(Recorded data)

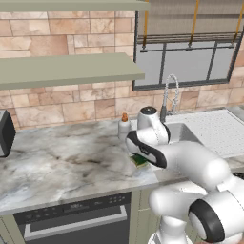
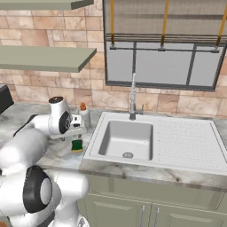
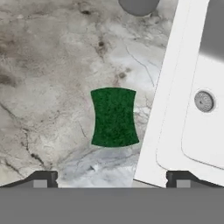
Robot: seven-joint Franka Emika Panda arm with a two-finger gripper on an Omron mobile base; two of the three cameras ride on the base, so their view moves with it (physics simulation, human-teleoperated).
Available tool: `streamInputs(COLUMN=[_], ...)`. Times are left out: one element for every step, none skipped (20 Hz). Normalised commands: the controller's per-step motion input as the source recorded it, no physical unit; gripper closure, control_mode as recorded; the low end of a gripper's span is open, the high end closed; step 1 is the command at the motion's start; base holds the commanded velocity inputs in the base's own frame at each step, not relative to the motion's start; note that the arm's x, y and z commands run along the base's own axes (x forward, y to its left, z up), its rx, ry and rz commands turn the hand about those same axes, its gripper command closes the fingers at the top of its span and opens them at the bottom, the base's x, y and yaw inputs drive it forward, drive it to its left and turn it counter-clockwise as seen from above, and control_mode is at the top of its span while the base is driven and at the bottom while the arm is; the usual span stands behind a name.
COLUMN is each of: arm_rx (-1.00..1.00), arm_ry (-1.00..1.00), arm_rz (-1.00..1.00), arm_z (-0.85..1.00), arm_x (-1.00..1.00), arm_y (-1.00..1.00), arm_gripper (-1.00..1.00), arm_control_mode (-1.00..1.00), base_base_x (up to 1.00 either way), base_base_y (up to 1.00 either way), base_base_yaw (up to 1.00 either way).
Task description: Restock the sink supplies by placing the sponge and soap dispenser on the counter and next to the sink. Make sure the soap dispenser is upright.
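The green sponge point(image 3: 113, 117) lies flat on the marble counter point(image 3: 52, 65), just beside the sink's white rim point(image 3: 175, 87). My gripper point(image 3: 111, 179) hangs open straight above it, one fingertip on each side, holding nothing. From the base the sponge point(image 2: 77, 145) shows under my hand, left of the sink point(image 2: 103, 133). The soap dispenser point(image 2: 83, 114) stands upright with its orange pump top, just behind the sponge and near the sink's back left corner. In the left base view the dispenser point(image 1: 124, 125) rises behind my arm, and a bit of the sponge point(image 1: 139, 160) peeks out beneath it.
A tall chrome faucet point(image 2: 133, 97) stands behind the basin, with the ribbed drainboard point(image 2: 190, 137) to its right. A toaster point(image 1: 5, 133) sits at the counter's far left. A dark dishwasher panel point(image 1: 76, 214) is below the counter. A shelf point(image 1: 71, 69) hangs overhead.
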Motion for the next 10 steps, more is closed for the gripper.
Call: streamInputs(arm_rx=[0.0, 0.0, 0.0, 0.0, 0.01, 0.0, 0.0, 0.0, 0.0, 0.0], arm_ry=[-0.22, -0.21, -0.2, -0.19, -0.18, -0.19, -0.19, -0.2, -0.23, -0.22], arm_rz=[-0.12, -0.13, -0.13, -0.13, -0.13, -0.13, -0.12, -0.12, -0.11, -0.11], arm_z=[0.59, 0.59, 0.51, 0.49, 0.49, 0.5, 0.55, 0.57, 0.65, 0.69], arm_x=[-0.82, -0.8, -0.81, -0.81, -0.77, -0.78, -0.69, -0.71, -0.78, -0.69], arm_y=[-0.01, 0.0, 0.0, -0.02, -0.01, 0.0, 0.0, 0.0, 0.0, 0.0], arm_gripper=[-1.0, -1.0, -1.0, -1.0, -1.0, -1.0, -1.0, -1.0, -1.0, -1.0], arm_control_mode=[-1.0, -1.0, -1.0, -1.0, -1.0, -1.0, -1.0, -1.0, -1.0, -1.0], base_base_x=[0.0, 0.0, 0.0, 0.0, 0.0, 0.0, 0.0, 0.0, 0.0, 0.0], base_base_y=[0.0, 0.0, 0.0, 0.0, 0.0, 0.0, 0.0, 0.0, 0.0, 0.0], base_base_yaw=[0.0, 0.0, 0.0, 0.0, 0.0, 0.0, 0.0, 0.0, 0.0, 0.0])
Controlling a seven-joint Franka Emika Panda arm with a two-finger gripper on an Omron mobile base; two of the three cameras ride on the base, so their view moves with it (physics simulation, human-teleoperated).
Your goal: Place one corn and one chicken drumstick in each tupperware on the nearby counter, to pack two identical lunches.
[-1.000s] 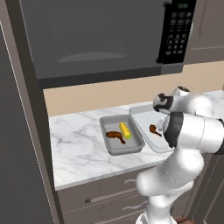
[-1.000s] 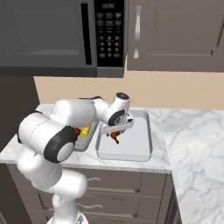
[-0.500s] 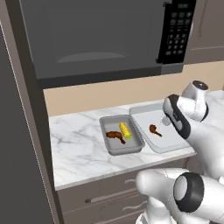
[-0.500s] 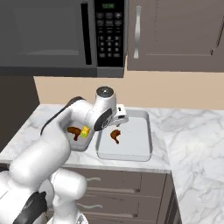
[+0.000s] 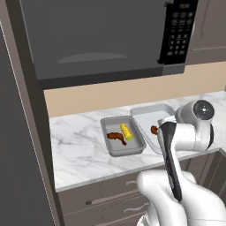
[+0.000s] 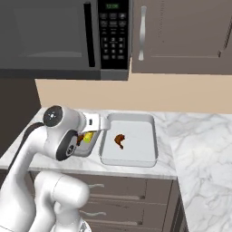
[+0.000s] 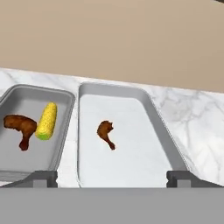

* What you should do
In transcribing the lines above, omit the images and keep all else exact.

* Response to the task
Robot: seven-joint Franka Emika Panda arm with a two-finger gripper on an Omron mobile base; two of the three cameras ride on the base, so their view moves with it (physics simulation, human-teleoperated).
Available tool: `streamInputs(COLUMN=[_], ...)`. Times are left out: one element for every step, none skipped (20 Hz). Normalised commands: the controller's per-step motion input as the source recorded it, no physical unit; gripper closure, control_mode as recorded; the low end of a gripper's span is open, the high end closed; step 1 is the command at the motion's start; base holds the commanded velocity inputs in the base's own frame at each step, not relative to the motion's start; note that the arm's x, y and z commands run along the base's own axes (x forward, y to its left, z up), its rx, ry and rz commands turn the hand about those same axes, its gripper command closes the fingers at the top of its span and opens them at the bottom, the base's x, y and yaw inputs drive it forward, drive it to its left and turn it counter-clockwise as seen from above, and control_mode is at the top of its span while the base is driven and at the bottom while the arm is; the usual span stands behind a name.
COLUMN is each of: arm_rx (-1.00..1.00), arm_ry (-1.00..1.00), arm_rz (-1.00..1.00), arm_z (-0.85..1.00), arm_x (-1.00..1.00), arm_y (-1.00..1.00), arm_gripper (-1.00..1.00), arm_control_mode (-1.00..1.00), base_base_x (up to 1.00 either way), base_base_y (up to 1.00 either way), base_base_yaw (up to 1.00 either way).
Task description: Restock the sink supplies by placing the sponge and soap dispenser on the counter and next to the sink. Make sure the soap dispenser is upright.
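The green sponge point(image 3: 113, 117) lies flat on the marble counter point(image 3: 52, 65), just beside the sink's white rim point(image 3: 175, 87). My gripper point(image 3: 111, 179) hangs open straight above it, one fingertip on each side, holding nothing. From the base the sponge point(image 2: 77, 145) shows under my hand, left of the sink point(image 2: 103, 133). The soap dispenser point(image 2: 83, 114) stands upright with its orange pump top, just behind the sponge and near the sink's back left corner. In the left base view the dispenser point(image 1: 124, 125) rises behind my arm, and a bit of the sponge point(image 1: 139, 160) peeks out beneath it.
A tall chrome faucet point(image 2: 133, 97) stands behind the basin, with the ribbed drainboard point(image 2: 190, 137) to its right. A toaster point(image 1: 5, 133) sits at the counter's far left. A dark dishwasher panel point(image 1: 76, 214) is below the counter. A shelf point(image 1: 71, 69) hangs overhead.
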Motion for the next 10 steps, more is closed for the gripper.
Call: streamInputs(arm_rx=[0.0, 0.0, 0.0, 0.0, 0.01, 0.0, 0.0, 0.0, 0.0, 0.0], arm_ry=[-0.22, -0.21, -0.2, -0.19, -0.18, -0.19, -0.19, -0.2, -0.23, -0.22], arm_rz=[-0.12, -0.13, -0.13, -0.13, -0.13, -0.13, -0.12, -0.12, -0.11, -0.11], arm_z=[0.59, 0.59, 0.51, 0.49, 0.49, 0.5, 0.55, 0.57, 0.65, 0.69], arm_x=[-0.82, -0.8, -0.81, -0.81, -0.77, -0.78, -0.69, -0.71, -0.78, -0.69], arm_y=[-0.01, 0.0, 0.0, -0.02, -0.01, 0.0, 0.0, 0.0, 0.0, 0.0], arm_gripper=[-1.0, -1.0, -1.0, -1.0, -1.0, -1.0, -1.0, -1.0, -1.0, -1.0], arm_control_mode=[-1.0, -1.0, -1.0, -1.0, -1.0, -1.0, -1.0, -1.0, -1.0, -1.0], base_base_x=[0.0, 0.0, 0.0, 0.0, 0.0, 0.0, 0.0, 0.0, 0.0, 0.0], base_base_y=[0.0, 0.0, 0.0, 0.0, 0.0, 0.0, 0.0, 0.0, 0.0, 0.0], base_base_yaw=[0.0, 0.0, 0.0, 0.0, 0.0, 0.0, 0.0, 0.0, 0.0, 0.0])
Controlling a seven-joint Franka Emika Panda arm with a two-finger gripper on an Omron mobile base; two of the three cameras ride on the base, so their view moves with it (physics simulation, human-teleoperated).
Your goal: Place one corn and one chicken drumstick in each tupperware on the nearby counter, to pack two identical lunches.
[-1.000s] 
[-1.000s] 
[-0.500s] 
[-0.500s] 
[+0.000s] 
[+0.000s] 
[+0.000s] 

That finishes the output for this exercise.